====== RECORDED DATA ======
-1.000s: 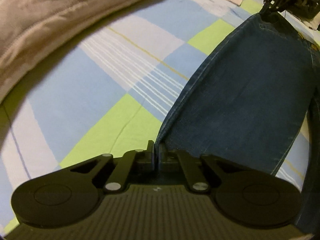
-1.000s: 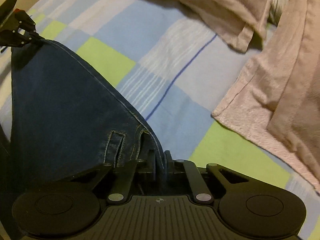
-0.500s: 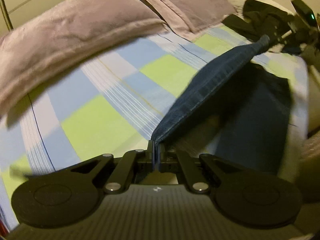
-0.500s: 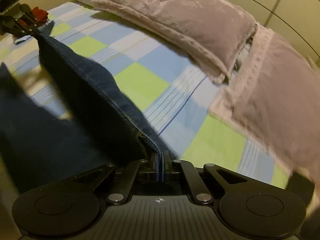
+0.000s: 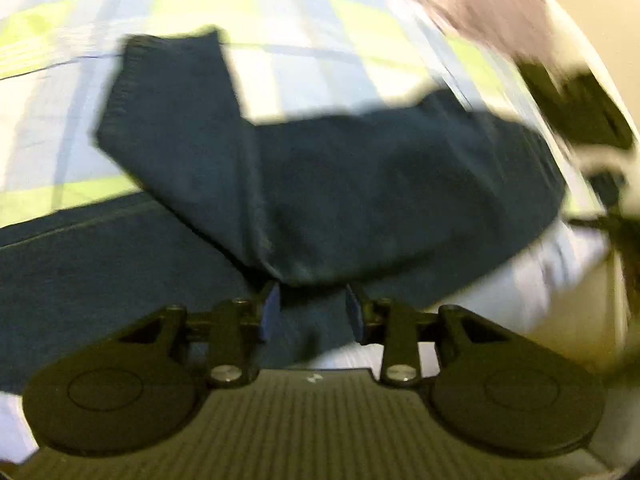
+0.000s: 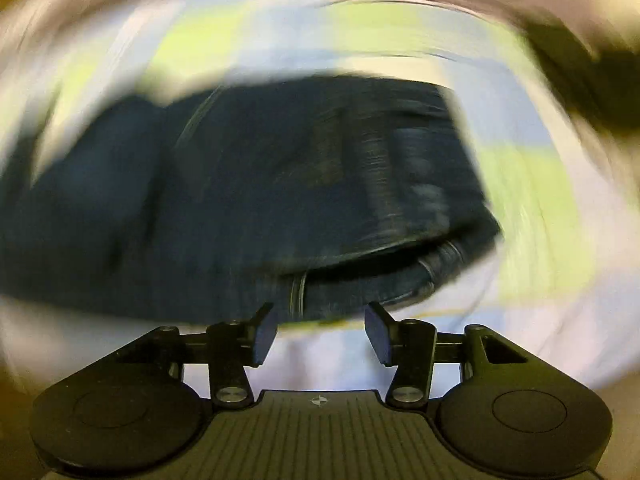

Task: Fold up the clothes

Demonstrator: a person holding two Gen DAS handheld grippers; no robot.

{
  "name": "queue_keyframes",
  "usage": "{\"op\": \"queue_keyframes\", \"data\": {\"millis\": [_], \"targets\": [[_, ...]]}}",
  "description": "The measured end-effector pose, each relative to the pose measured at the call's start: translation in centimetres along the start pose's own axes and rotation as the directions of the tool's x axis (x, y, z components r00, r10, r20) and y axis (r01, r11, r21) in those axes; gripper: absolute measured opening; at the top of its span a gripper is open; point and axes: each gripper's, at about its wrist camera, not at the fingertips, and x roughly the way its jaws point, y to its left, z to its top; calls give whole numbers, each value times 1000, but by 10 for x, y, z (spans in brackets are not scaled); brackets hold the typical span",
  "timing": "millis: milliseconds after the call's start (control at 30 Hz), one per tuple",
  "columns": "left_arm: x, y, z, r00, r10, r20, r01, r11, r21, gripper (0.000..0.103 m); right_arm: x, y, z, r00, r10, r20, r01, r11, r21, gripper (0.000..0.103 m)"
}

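Both grippers, clamped on the jeans point(image 5: 360, 184) a second ago, now gape wide and empty; left gripper point(image 5: 312, 312) and right gripper point(image 6: 320, 336) hover just off the denim, dropped doubled over on the checked bedsheet point(image 5: 300, 72); one fold appears done.

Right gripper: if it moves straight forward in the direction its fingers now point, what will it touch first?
Most likely the jeans. The right gripper is open, and the folded denim edge lies directly ahead of its fingertips, on the checked bedsheet. The picture is blurred, so the depth is uncertain.
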Motion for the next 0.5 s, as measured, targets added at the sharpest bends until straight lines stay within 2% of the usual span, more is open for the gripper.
{"op": "queue_keyframes", "data": {"millis": [33,67,133,267,400,500], "targets": [[0,2,6,998,38,40,-36,999,-37,33,-2,-14,4,998,38,50,-45,988,149,51],[0,4,12,994,76,78,-71,995,-72,35,-1,-29,7,992,76,104,-103,953,284,51],[3,0,21,980,156,123,-146,986,-82,39,5,-56,10,973,121,198,-206,845,494,51],[24,-19,48,941,301,157,-303,953,-12,42,19,-82,9,955,133,265,-276,727,629,51],[56,-35,79,903,390,181,-405,913,50,45,33,-94,15,955,122,271,-275,708,651,51],[98,-40,104,863,475,172,-494,865,86,45,40,-109,18,946,134,294,-305,676,671,51]]}}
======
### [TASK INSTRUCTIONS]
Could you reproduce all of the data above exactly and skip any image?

### [ANSWER TO THIS PROBLEM]
-1.000s: 
-1.000s: 
-0.500s: 
-0.500s: 
+0.000s: 
+0.000s: 

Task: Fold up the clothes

Demonstrator: a person holding two Gen DAS handheld grippers; no robot.

{
  "name": "queue_keyframes",
  "usage": "{\"op\": \"queue_keyframes\", \"data\": {\"millis\": [_], \"targets\": [[_, ...]]}}",
  "description": "The measured end-effector pose, each relative to the pose measured at the call's start: translation in centimetres along the start pose's own axes and rotation as the directions of the tool's x axis (x, y, z components r00, r10, r20) and y axis (r01, r11, r21) in those axes; gripper: absolute measured opening; at the top of its span a gripper is open; point and axes: each gripper's, at about its wrist camera, not at the fingertips, and x roughly the way its jaws point, y to its left, z to its top; calls give whole numbers, each value times 1000, but by 10 for x, y, z (spans in brackets are not scaled); brackets hold the typical span",
  "timing": "millis: milliseconds after the call's start (control at 30 Hz), one per tuple",
  "columns": "left_arm: x, y, z, r00, r10, r20, r01, r11, r21, gripper (0.000..0.103 m); right_arm: x, y, z, r00, r10, r20, r01, r11, r21, gripper (0.000..0.103 m)"
}

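Both grippers, clamped on the jeans point(image 5: 360, 184) a second ago, now gape wide and empty; left gripper point(image 5: 312, 312) and right gripper point(image 6: 320, 336) hover just off the denim, dropped doubled over on the checked bedsheet point(image 5: 300, 72); one fold appears done.

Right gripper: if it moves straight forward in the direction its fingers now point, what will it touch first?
Most likely the jeans. The right gripper is open, and the folded denim edge lies directly ahead of its fingertips, on the checked bedsheet. The picture is blurred, so the depth is uncertain.
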Motion for the next 0.5 s, as measured, targets added at the sharpest bends until straight lines stay within 2% of the usual span, more is open for the gripper.
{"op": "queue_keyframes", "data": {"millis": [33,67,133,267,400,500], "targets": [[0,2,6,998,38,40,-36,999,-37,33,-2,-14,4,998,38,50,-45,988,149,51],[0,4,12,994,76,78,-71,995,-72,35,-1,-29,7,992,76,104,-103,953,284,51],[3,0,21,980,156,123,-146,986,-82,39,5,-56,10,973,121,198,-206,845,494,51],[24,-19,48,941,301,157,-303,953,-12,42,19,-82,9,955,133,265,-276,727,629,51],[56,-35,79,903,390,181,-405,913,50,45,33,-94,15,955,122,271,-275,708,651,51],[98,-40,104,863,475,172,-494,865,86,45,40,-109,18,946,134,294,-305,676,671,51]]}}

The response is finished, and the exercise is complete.